(WORK TO COMPLETE): The required output is the whole listing below, unchanged.

(EXERCISE DATA):
-.-.-

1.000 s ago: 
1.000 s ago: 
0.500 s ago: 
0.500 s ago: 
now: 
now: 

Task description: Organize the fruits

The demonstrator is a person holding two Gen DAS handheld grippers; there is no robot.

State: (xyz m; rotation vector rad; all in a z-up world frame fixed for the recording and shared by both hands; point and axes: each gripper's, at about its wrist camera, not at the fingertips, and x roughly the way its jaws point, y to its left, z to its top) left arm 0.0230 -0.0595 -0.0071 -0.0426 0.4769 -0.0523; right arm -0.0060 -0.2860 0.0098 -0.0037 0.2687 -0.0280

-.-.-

(EXPECTED ANSWER):
1.000 s ago: 
1.000 s ago: 
0.500 s ago: 
0.500 s ago: 
now: 
now: 

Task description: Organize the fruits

The demonstrator is a person holding two Gen DAS handheld grippers; there is no robot.

State: (xyz m; rotation vector rad; all in a z-up world frame fixed for the recording and shared by both hands; point and axes: each gripper's, at about its wrist camera, not at the fingertips, and x roughly the way its jaws point, y to its left, z to its top) left arm 0.0230 -0.0595 -0.0071 -0.0426 0.4769 -0.0523; right arm -0.0060 -0.2860 0.0098 -0.0037 0.2687 -0.0280

This output is finished.